A solution of 1.6 g N-acetyl-4-amino-2,5-dimethoxyamphetamine in 5.5ml concentrated HCl and 11ml water was cooled to -6°C in an ice/salt bath. To this mixture was added a solution of 0.5g NaNO2 (cooled to 0°C) slowly added with good stirring. To this cooled diazonium salt solution, under constant stirring, was added a solution of 0.1g Copper(I)chloride in 3.3ml conc. HCl (cooled to -8°C with an ice/salt bath). The stirred solution was allowed to return to room temperature, then heated to 70°C and held there for 60min, and then cooled to room temperature. The white precipitate was filtered with suction, washed with a little ice-cold water and recrystallized from ethanol. Yield 75.5%, mp 148°C.
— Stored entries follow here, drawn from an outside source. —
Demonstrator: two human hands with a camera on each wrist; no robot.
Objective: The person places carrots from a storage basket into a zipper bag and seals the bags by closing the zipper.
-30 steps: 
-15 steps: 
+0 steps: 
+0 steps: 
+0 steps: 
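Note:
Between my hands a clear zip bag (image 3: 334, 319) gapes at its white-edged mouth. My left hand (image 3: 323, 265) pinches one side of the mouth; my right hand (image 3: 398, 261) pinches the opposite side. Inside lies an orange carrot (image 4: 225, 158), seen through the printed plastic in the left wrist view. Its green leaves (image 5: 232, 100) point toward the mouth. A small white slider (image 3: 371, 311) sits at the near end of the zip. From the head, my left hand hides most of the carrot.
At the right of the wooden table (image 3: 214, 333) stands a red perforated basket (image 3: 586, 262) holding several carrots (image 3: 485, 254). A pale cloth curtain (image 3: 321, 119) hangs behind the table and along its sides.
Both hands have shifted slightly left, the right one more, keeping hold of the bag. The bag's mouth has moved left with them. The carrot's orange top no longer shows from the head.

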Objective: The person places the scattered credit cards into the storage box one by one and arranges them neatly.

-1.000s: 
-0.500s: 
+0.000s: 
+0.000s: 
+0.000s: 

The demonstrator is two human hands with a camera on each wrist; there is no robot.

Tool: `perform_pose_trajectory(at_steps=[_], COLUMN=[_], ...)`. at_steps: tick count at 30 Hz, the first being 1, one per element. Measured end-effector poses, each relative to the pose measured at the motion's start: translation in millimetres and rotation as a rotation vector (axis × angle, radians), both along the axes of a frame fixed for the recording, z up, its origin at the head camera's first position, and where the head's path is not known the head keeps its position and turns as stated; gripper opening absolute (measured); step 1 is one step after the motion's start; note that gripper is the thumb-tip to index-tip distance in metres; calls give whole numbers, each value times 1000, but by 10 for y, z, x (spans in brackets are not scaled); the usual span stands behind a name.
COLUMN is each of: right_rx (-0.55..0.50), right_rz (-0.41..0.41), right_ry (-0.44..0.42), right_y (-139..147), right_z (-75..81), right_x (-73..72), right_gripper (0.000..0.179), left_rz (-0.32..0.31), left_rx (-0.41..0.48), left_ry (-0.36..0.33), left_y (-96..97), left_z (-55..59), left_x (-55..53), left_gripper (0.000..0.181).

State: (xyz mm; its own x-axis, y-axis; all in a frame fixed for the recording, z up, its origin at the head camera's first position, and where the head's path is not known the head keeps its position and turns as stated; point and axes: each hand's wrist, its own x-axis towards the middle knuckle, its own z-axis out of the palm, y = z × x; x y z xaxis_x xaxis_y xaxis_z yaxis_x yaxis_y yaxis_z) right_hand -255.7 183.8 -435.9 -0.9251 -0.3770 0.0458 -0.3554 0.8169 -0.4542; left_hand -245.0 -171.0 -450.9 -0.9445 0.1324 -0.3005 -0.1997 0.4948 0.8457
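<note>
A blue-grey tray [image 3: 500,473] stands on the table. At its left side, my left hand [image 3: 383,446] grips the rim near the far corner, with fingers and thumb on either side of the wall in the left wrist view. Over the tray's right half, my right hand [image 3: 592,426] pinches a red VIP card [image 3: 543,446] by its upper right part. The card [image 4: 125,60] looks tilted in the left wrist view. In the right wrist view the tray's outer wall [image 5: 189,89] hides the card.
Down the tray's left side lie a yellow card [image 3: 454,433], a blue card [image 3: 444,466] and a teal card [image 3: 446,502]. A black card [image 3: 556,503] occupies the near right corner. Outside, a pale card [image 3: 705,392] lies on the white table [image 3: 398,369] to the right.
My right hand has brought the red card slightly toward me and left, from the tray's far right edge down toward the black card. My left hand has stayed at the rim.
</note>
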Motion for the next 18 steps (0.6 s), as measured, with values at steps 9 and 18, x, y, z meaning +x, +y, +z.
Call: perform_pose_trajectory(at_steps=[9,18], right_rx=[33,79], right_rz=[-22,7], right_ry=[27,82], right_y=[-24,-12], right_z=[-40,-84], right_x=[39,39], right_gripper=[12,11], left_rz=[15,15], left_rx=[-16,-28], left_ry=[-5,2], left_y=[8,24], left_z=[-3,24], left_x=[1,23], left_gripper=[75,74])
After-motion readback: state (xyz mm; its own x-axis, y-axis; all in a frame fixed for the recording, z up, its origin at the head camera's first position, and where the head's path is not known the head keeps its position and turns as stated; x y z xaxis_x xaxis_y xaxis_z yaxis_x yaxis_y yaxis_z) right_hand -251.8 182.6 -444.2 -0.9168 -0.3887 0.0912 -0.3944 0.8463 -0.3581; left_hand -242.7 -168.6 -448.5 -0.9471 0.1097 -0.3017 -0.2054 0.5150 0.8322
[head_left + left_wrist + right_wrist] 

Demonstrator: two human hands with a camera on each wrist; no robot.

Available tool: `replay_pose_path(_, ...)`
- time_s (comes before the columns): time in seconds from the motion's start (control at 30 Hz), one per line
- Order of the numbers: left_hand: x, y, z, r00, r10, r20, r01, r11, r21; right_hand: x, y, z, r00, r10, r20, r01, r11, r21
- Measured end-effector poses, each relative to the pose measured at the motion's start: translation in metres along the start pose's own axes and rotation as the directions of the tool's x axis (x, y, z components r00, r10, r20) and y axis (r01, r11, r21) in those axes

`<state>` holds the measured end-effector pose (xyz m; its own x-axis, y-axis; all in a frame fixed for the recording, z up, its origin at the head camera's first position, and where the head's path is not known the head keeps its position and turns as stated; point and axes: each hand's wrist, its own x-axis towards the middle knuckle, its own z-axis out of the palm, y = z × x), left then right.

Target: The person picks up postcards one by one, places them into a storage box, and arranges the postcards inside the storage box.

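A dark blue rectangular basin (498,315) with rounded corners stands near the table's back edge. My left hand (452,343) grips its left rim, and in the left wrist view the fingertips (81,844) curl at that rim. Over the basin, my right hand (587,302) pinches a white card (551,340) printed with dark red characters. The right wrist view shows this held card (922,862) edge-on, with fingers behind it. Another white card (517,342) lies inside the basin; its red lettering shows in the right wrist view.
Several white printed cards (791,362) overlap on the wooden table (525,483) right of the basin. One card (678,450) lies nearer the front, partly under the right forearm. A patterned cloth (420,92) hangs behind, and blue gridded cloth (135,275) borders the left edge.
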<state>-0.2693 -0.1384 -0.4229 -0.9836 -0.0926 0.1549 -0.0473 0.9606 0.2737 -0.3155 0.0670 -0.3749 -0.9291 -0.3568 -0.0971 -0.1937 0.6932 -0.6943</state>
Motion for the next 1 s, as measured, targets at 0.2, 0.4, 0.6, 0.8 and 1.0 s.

4-chloro-2,5-dimethoxyamphetamine (DOC)

0.9g N-acetyl-4-chloro-2,5-dimethoxyamphetamine was refluxed for 22h in i solution of 3g NaOH in 15ml water and 30 ml ethylene glycol at an oil bath temperature of 140°C. After cooling, the solution was extracted with 3x100ml chloroform, the combined organic phases washed with brine and dried over Na2SO4, filtered and the filtrate concentrated under vacuum. 4-chloro-2,5-dimethoxyamphetamine (DOC) was isolated in 93% yield, mp 95-102°C.

4-chloro-2,5-dimethoxyamphetamine Hydrochloride

A solution of 0.7 g 4-chloro-2,5-dimethoxyamphetamine in 300ml anhydrous ether was bubbled with anhydrous HCl gas, the solution evaporated to dryness in a rotary evaporator, and the residue dissolved in 1.5ml ether/ethanol (50/50). After standing in the fridge for two days, the precipitate was filtered off with suction and washed with ice-cold ether/ethanol (50/50). 4-chloro-2,5-dimethoxyamphetamine Hydrochloride was isolated in 70.3% yield, mp 188-192°C.